A Zig version of the ISR version of blinker.c. Same as blink.zig, but
with an interrupt. Weird fact: llvm emits an sei
instruction at the
start of the ISR.
This contains the actual point of this repo. The zig
command line
uses Zig's -femit-asm
switch to spit out avr assembler code. That
gets fed to GCC's ld
, which is actually what llvm does to "support"

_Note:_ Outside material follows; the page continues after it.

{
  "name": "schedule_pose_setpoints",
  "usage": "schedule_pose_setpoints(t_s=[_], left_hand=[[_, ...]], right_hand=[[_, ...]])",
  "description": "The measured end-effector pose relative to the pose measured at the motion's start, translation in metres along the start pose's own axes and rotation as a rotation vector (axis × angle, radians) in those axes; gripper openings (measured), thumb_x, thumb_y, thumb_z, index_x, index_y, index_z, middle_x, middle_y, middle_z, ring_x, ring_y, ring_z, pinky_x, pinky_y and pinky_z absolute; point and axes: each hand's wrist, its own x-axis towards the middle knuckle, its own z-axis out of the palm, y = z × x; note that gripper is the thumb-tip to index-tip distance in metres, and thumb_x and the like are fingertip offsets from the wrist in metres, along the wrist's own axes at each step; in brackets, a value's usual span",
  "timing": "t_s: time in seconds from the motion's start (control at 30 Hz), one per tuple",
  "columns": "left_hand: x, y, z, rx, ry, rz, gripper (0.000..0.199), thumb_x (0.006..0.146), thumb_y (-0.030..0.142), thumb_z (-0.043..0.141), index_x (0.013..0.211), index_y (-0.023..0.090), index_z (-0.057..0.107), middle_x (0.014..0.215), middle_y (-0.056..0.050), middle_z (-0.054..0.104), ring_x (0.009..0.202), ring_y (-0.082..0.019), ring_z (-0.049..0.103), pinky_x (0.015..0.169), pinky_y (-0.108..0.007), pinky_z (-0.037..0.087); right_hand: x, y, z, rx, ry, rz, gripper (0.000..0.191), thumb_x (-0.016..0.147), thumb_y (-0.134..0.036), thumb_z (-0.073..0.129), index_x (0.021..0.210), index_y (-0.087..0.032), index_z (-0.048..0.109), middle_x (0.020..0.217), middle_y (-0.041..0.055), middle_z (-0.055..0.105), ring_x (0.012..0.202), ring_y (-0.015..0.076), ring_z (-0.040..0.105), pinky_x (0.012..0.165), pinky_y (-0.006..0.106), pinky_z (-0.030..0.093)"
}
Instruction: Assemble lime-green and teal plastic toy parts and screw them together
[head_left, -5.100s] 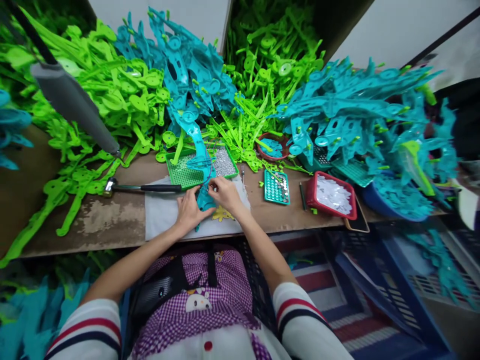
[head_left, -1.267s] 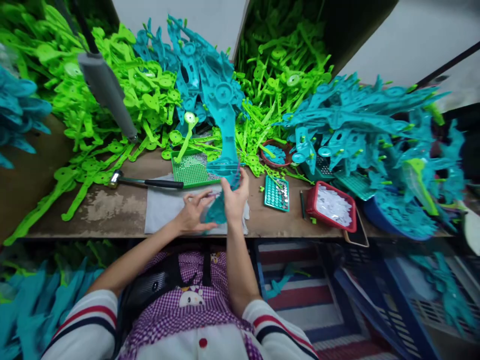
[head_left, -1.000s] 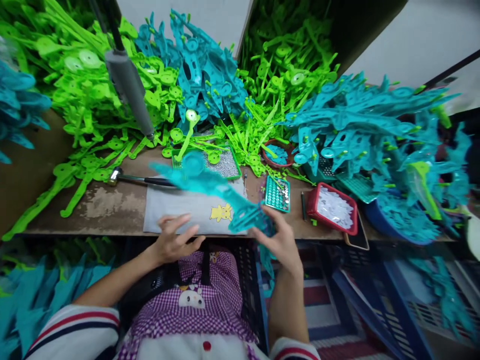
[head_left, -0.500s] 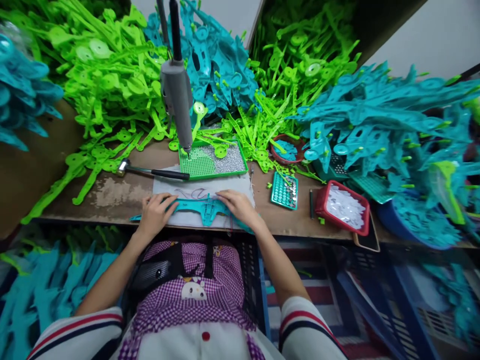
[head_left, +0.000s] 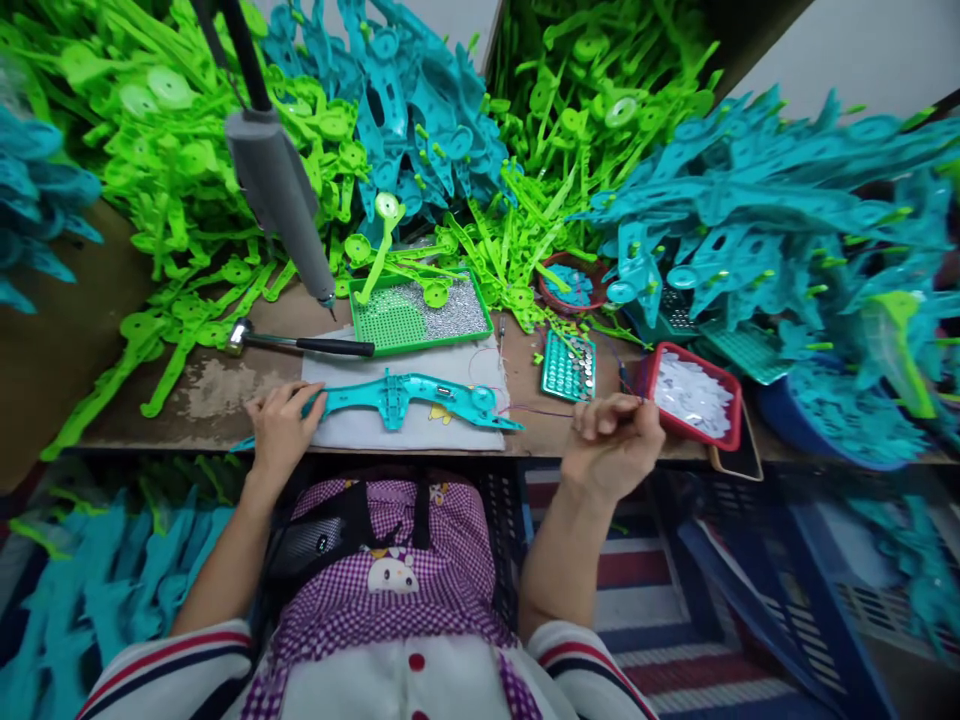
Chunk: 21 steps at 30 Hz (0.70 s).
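A long teal plastic part (head_left: pixel 391 398) lies across the white cloth (head_left: pixel 330 428) near the table's front edge. My left hand (head_left: pixel 285 425) grips its left end, fingers bent over it. To the right, my right hand (head_left: pixel 615 445) is raised beside the red tub, its fingers pinched on thin dark wires (head_left: pixel 551 411). These wires run leftward to the part's right end. Behind the cloth sits a green tray (head_left: pixel 390 318) of small metal pieces. A hammer (head_left: pixel 307 344) with a black handle rests to the left of it.
A grey electric screwdriver (head_left: pixel 277 195) hangs over the table at left. Heaps of green parts (head_left: pixel 202 130) and teal parts (head_left: pixel 750 210) line the back. At right are a small teal tray (head_left: pixel 568 366), a red tub (head_left: pixel 734 412) of white pieces and a blue basin (head_left: pixel 780 425).
My right hand has left the teal part and moved right, drawing the wires out. The part has shifted left with my left hand. The hanging screwdriver has swung left and tilted.
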Motion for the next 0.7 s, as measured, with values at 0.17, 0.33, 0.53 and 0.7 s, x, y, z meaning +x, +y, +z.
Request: schedule_pose_setpoints(t_s=[0.17,0.33,0.53,0.7], left_hand=[[0.014,0.017,-0.021,-0.226,-0.018,-0.049,0.039,0.091,0.05,0.054,0.112,0.022,0.071,0.11,-0.012,0.068,0.107,-0.03,0.06,0.098,-0.047,0.039],[0.034,0.076,-0.015,-0.893,-0.431,-0.082,0.061,0.09,0.066,0.046,0.122,0.017,0.064,0.104,-0.011,0.072,0.089,-0.022,0.067,0.082,-0.036,0.052],[0.013,0.102,0.004,-1.438,-0.76,-0.293,0.076,0.075,0.08,0.056,0.123,0.021,0.063,0.11,-0.014,0.072,0.098,-0.026,0.069,0.087,-0.039,0.055],[-0.01,0.085,-0.002,-1.536,-0.665,-0.509,0.058,0.084,0.075,0.051,0.106,0.024,0.067,0.113,-0.011,0.072,0.116,-0.029,0.063,0.093,-0.049,0.054]], right_hand=[[-0.009,0.02,-0.002,-0.175,-0.076,-0.024,0.033,0.074,-0.054,0.071,0.071,-0.022,0.065,0.037,-0.0124,0.031,0.031,0.0045,0.022,0.036,0.019,0.019],[-0.047,0.047,0.018,-0.454,-0.59,0.071,0.027,0.084,-0.049,0.063,0.081,-0.024,0.071,0.063,-0.0021,0.065,0.043,0.0087,0.046,0.042,0.023,0.037],[-0.078,0.063,0.026,-0.742,-0.957,0.114,0.031,0.092,-0.044,0.052,0.084,-0.023,0.073,0.056,-0.0025,0.063,0.045,0.0109,0.05,0.047,0.023,0.041],[-0.091,0.07,0.024,-0.654,-0.784,0.154,0.03,0.093,-0.043,0.052,0.088,-0.023,0.074,0.071,0.002,0.072,0.062,0.0157,0.065,0.061,0.028,0.053]])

AVR. The linker sets up all the interrupt vectors and puts main
in
the right place. For the C programs, The linked elf gets passed to
objcopy
to make an intel ihex file. This last step is entirely
optional, since avrdude actually knows how to upload elf files. The
Zig path doesn't do it.
It also includes the %.dmp
target, which is essential for knowing
whether the other steps are working correctly, and debugging them when
they're not.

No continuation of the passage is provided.